Das finnische Verteidigungsministerium hat einen Gesetzentwurf zur Überarbeitung des Gesetzes über militärische Nachrichtendienstaktivitäten in die Anhörungsphase geschickt. Laut einer Pressemitteilung des Verteidigungsministeriums zielt die Reform darauf ab, die nationale Sicherheit durch neue und erweiterte Befugnisse zu stärken.
– Wir entwickeln die Nachrichtendienstgesetzgebung weiter, damit wir die nationale Sicherheit noch effektiver schützen können. Mit den neuen Befugnissen, die wir vorschlagen, stellen wir sicher, dass mögliche Bedrohungen verhindert werden und dass wir uns durch aktuelle Gesetzgebung auf solche vorbereiten können, sagt Verteidigungsminister Antti Häkkänen in der Pressemitteilung.
Zu den vorgeschlagenen Änderungen gehört die Möglichkeit, Informationen aus Datensystemen zu beschaffen, die für militärische Aktivitäten genutzt werden oder die eine ernsthafte Bedrohung für die nationale Sicherheit darstellen könnten.
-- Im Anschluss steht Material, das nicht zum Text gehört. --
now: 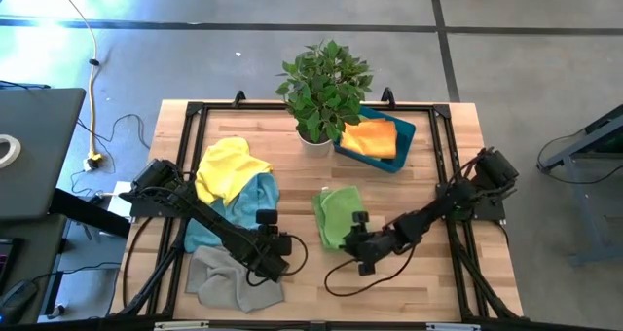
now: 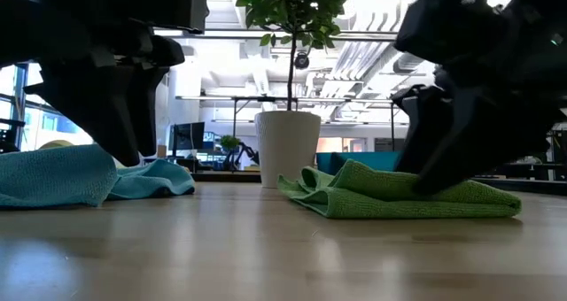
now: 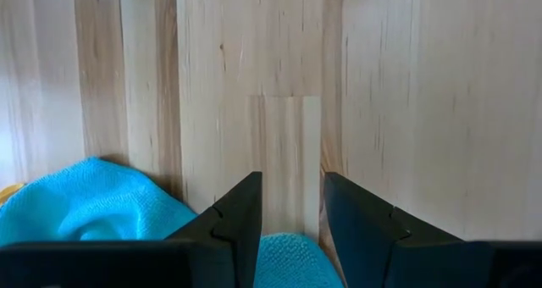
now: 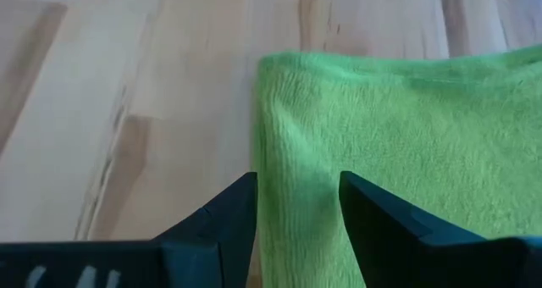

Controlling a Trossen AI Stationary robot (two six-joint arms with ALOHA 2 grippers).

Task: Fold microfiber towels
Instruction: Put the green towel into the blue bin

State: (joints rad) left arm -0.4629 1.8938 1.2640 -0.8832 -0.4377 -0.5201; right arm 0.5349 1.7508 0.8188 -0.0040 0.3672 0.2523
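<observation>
Left gripper [image 1: 277, 248] of mine sits low over the bare wood near the front of the table [image 1: 428, 282], fingers [image 3: 241, 216] parted with nothing between them — only planks show in the gap. Its wrist view catches the light blue towel [image 3: 80, 207] just beside and under the fingers. From above, that blue towel [image 1: 243, 209] lies rumpled on the left half of the table, with the yellow towel [image 1: 229, 165] overlapping its far edge and the grey towel [image 1: 234, 277] crumpled at the front edge, touching my left arm.

Moving right, the potted plant [image 1: 323, 83] stands in its white pot at the back middle, and the green towel [image 1: 336, 214] lies folded over near the table's centre. My right gripper [image 1: 362, 241] rests at the towel's near edge, fingers [image 4: 229, 216] spread open and straddling the cloth's border [image 4: 364, 127] — I hold nothing; the green fabric simply lies flat beneath.

Farther right at the back, the teal bin [image 1: 404, 141] holds the orange towel [image 1: 370, 136], well apart from both my grippers.
</observation>
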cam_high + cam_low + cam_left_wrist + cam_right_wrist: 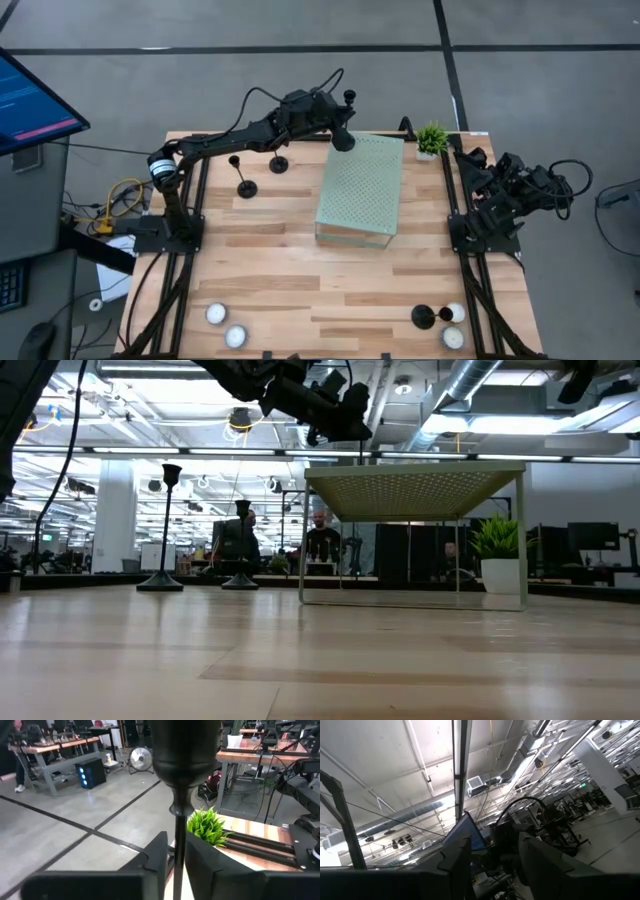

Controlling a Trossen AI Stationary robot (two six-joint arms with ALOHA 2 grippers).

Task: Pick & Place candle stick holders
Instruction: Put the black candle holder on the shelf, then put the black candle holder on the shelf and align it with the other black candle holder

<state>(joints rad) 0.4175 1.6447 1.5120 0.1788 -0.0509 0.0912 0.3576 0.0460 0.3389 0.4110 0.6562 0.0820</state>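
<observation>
A black candle stick holder stands upright with its disc base on the far left corner of the pale green perforated stand. Its thin stem rises between the fingers of my left gripper, which reaches in level from the table's left. The fingers are slightly open, and a sliver of light shows beside the stem. Two more holders stand on the table at the far left, and one more at the near right. My right gripper is open and holds nothing, its arm folded at the table's right edge.
A small green potted plant stands just right of the stand's far end. White tealights lie near the front edge at the left and at the right. Bare wood lies between the stand and the front edge.
</observation>
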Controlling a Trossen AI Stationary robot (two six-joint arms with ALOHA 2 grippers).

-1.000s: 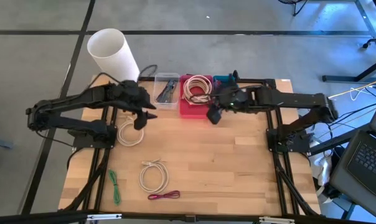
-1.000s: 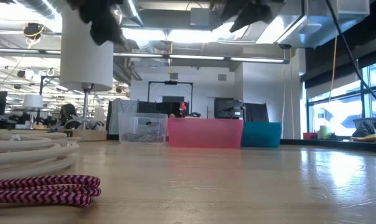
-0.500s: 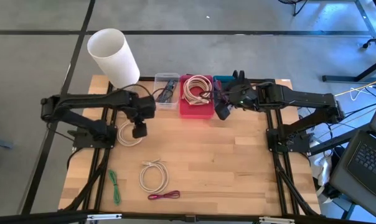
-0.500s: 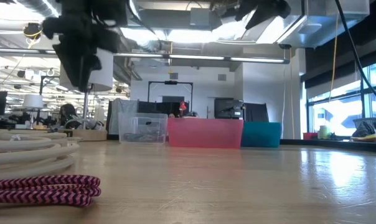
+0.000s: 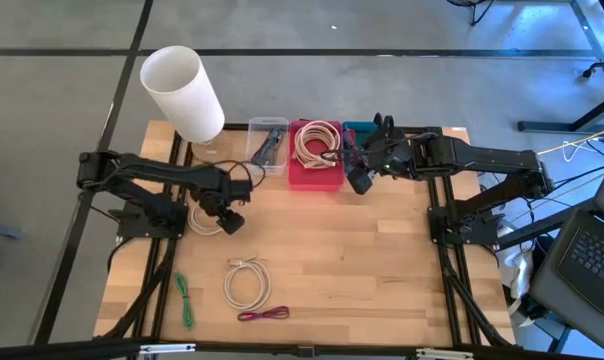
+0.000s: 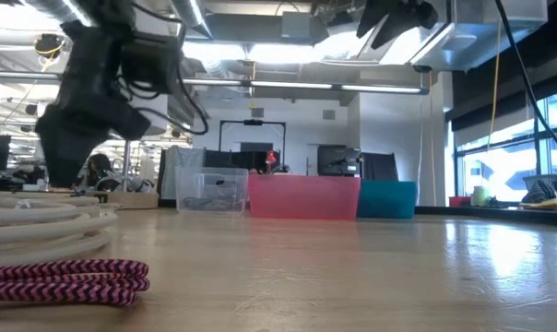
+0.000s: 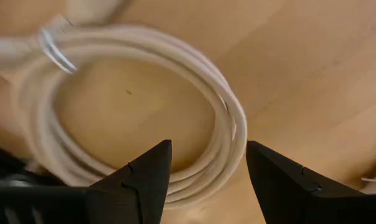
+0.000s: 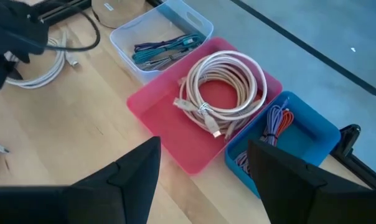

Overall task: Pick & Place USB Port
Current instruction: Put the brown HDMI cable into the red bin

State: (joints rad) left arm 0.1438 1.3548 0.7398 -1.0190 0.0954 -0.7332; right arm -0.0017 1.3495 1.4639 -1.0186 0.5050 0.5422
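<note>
your left gripper (image 7: 203, 180) hangs low over the coiled white cable (image 7: 138, 118) on the wooden table (image 5: 382, 270), jaws open and empty, the reach step. next, lower and close on the coil's strand. your right gripper (image 5: 360, 178) waits open, empty, beside the pink plastic bin (image 5: 317, 170).
</note>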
Eine neue Bestimmung soll zudem die Möglichkeit schaffen, solche Systeme im Ausland mithilfe datentechnischer Methoden zu stören oder zu modifizieren.
Der Vorschlag sieht außerdem vor, dass die Definition der Militärnachrichtendienstbehörde auf die Finnischen Streitkräfte (Puolustusvoimat) – einschließlich Heer, Marine und Luftwaffe – ausgeweitet wird, mit Zugang zu bestimmten Methoden wie der Funksignalaufklärung. Der Finnische Grenzschutz (Rajavartiolaitos) soll auf Anfrage bei der Nachrichtengewinnung unterstützen können.
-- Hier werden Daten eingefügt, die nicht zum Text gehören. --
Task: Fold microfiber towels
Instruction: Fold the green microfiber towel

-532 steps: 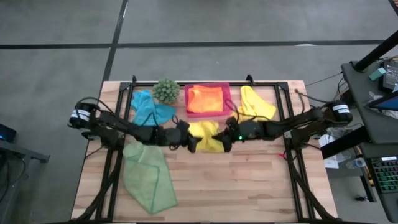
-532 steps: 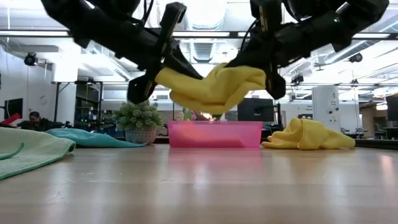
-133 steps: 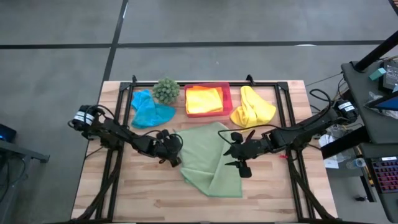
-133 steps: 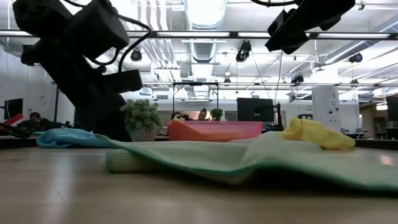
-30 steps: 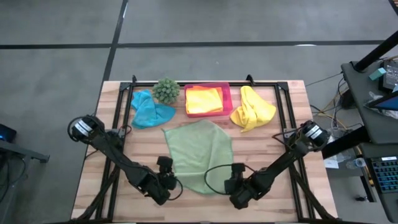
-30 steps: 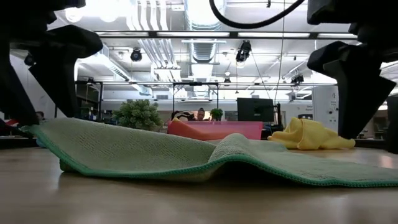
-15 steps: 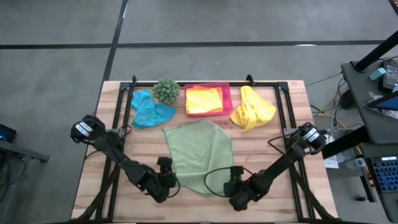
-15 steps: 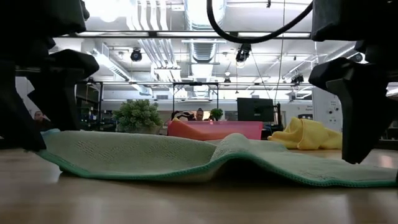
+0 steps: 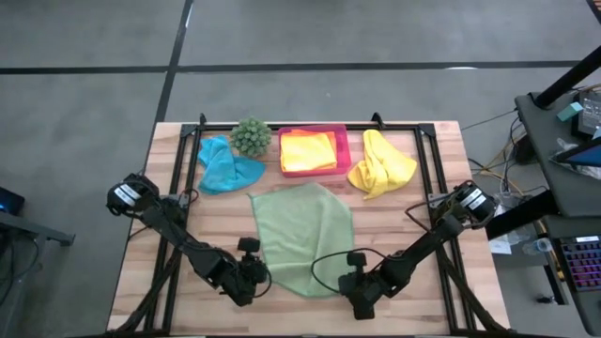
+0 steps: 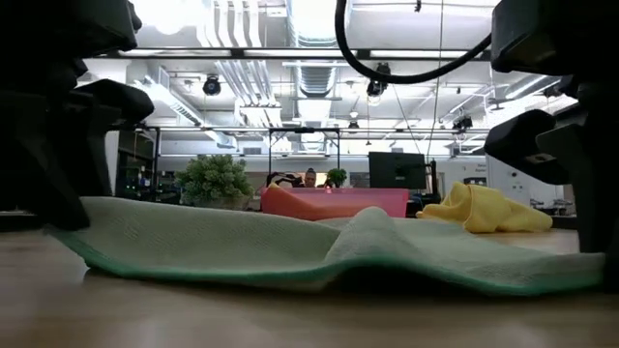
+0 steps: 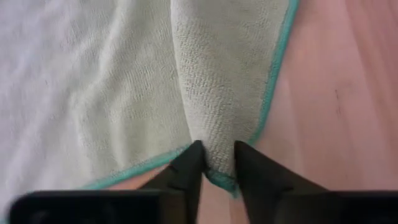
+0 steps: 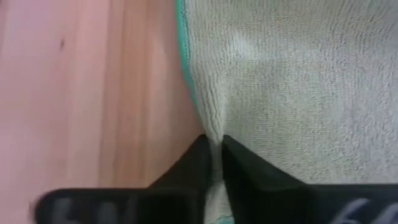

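Observation:
The light green towel (image 9: pixel 300 235) lies spread on the table's middle, with a low ridge (image 10: pixel 372 227) near its near edge. My left gripper (image 9: pixel 254 274) is shut on its near left corner, and my right gripper (image 9: pixel 358 280) is shut on its near right corner. A teal towel (image 9: pixel 225 169) and a crumpled yellow towel (image 9: pixel 380 164) lie at the back. A folded yellow towel over an orange one (image 9: pixel 308 150) sits in the pink tray (image 9: pixel 344 150). My left gripper pinches a bunched-up ridge of the green towel at its near left corner (image 11: pixel 214 146) between its two fingers, by the teal hem (image 11: pixel 273 81). The rest of the towel lies on the table. My right gripper pinches a thin raised fold at the towel's near right corner (image 12: pixel 213 127) between its two fingers, beside the teal hem (image 12: pixel 182 37). The cloth beyond lies on the table.
A small spiky green plant (image 9: pixel 251 137) stands at the back left beside the pink tray. Black frame rails (image 9: pixel 178 207) run along both sides of the table. Bare wood (image 9: pixel 310 314) shows at the near edge.
Both grippers have gone down with the green towel's near corners. The near left corner, held up off the table a second ago, now sits low at the table, and the towel lies flatter.

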`<action>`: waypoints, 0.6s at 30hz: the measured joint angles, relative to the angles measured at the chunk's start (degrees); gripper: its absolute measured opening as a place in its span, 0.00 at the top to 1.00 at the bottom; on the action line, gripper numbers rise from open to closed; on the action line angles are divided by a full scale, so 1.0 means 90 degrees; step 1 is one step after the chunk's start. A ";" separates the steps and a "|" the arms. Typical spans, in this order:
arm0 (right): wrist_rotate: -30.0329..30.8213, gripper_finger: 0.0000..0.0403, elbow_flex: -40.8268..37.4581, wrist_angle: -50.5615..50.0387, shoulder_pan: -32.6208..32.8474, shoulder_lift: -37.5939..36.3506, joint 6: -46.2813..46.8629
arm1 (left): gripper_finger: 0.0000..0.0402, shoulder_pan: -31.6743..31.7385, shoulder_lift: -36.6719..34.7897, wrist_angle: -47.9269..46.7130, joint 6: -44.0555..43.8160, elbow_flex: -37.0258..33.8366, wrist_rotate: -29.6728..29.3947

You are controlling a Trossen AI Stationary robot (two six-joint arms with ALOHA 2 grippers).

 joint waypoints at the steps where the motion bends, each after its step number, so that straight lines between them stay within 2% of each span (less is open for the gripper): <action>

Der Informationsaustausch zwischen Nachrichtendienstbehörden und unter anderem der Steuerverwaltung, der Finanzaufsichtsbehörde sowie Renteneinrichtungen soll ausgeweitet werden, um die Erstellung von Erfüllungsberichten zu erleichtern. Die Änderungen stützen sich unter anderem auf Erfahrungen aus der Anwendung des geltenden Gesetzes sowie auf technische Entwicklungen.